▶ Problem to work on: Stop at the line containing "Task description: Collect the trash": write out every line from the beginning of the entries up to and including it, minus the pictures.

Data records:

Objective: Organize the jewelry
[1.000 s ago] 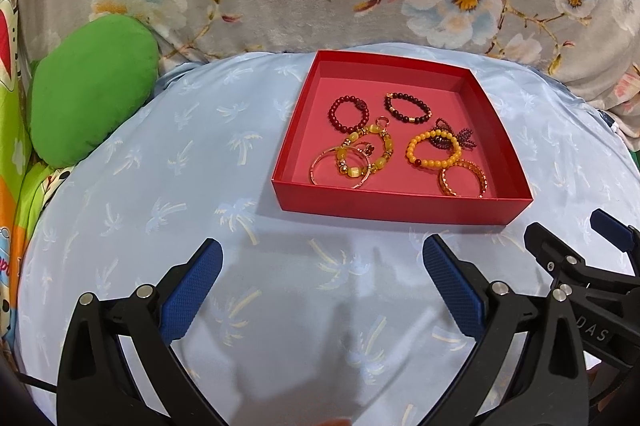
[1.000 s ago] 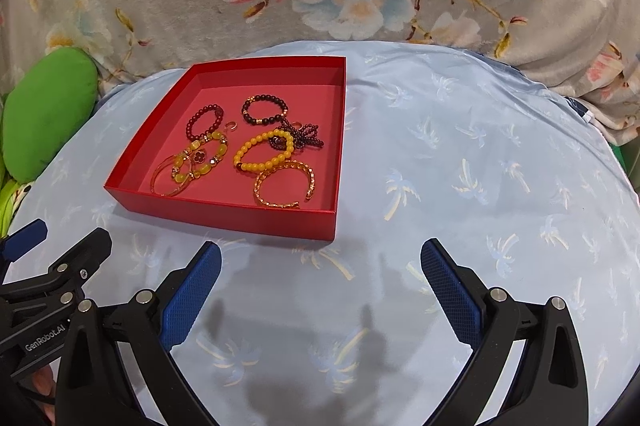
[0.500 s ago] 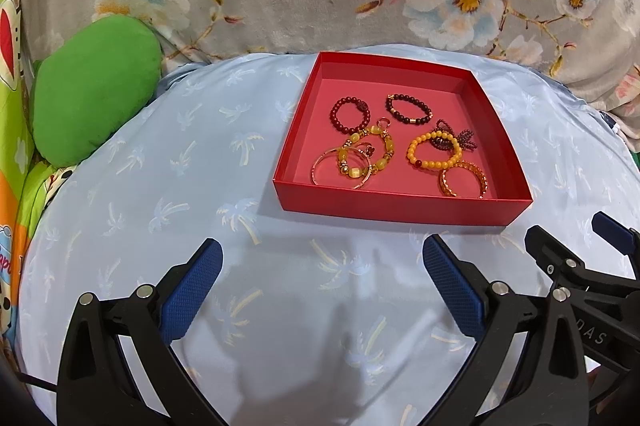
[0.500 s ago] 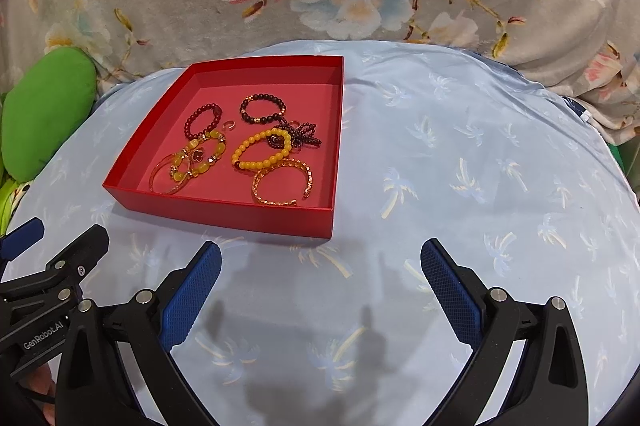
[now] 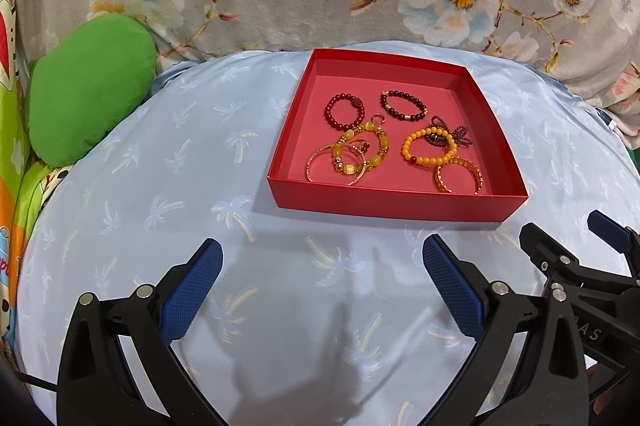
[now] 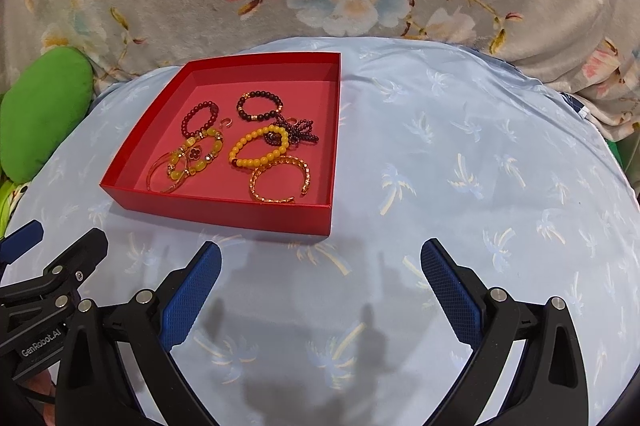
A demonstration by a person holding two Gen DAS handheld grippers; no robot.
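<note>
Done: all bracelets [image 5: 430,149] seen lie in the red tray [image 5: 394,203].
Left: perhaps untangling.
Left gripper [image 5: 318,284]: released, empty.
Right gripper [image 6: 320,282]: released, empty.

Readable text, two spots only. Right wrist view: white "GenRobot.AI" printed on the black plastic body of the left claw [image 6: 24,238], lower left corner. Left wrist view: white letters "AS" on the black plastic body of the right claw [image 5: 576,238], lower right, rest of the word cut off. Nothing else legible.
</note>
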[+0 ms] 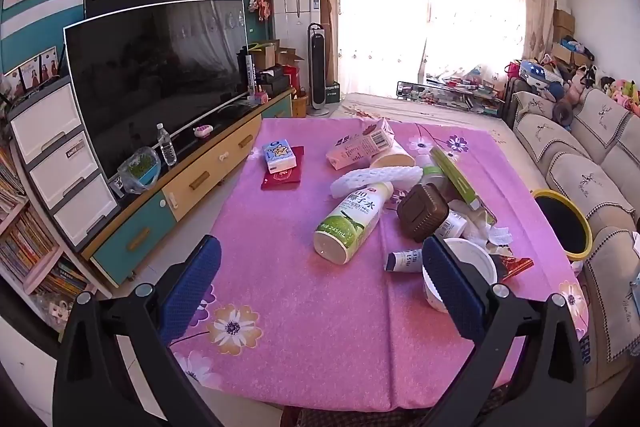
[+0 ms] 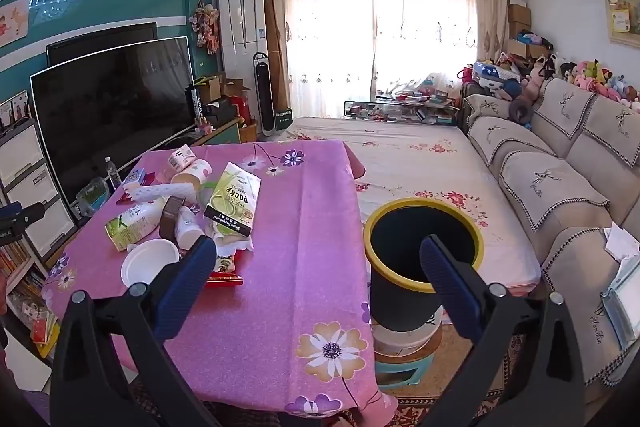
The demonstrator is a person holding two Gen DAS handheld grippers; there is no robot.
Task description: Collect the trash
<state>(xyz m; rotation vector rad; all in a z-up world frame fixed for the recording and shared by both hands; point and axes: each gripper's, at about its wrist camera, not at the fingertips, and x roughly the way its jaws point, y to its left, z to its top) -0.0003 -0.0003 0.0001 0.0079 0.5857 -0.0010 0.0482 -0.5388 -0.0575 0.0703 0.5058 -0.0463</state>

▶ Exercise output:
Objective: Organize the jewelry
[1.000 s ago] 
[1.000 s ago] 
[0.500 s ago] 
[0.500 s ago] 
[now] 
[now] 
A demonstration by a person holding two Gen DAS handheld grippers; no robot.
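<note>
Done: all bracelets [image 5: 430,149] seen lie in the red tray [image 5: 394,203].
Left: perhaps untangling.
Left gripper [image 5: 318,284]: released, empty.
Right gripper [image 6: 320,282]: released, empty.

Readable text, two spots only. Right wrist view: white "GenRobot.AI" printed on the black plastic body of the left claw [image 6: 24,238], lower left corner. Left wrist view: white letters "AS" on the black plastic body of the right claw [image 5: 576,238], lower right, rest of the word cut off. Nothing else legible.
</note>
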[+0 ms] 
[+0 ms] 
The demonstrator is a person holding two Gen DAS handheld grippers; there is no robot.
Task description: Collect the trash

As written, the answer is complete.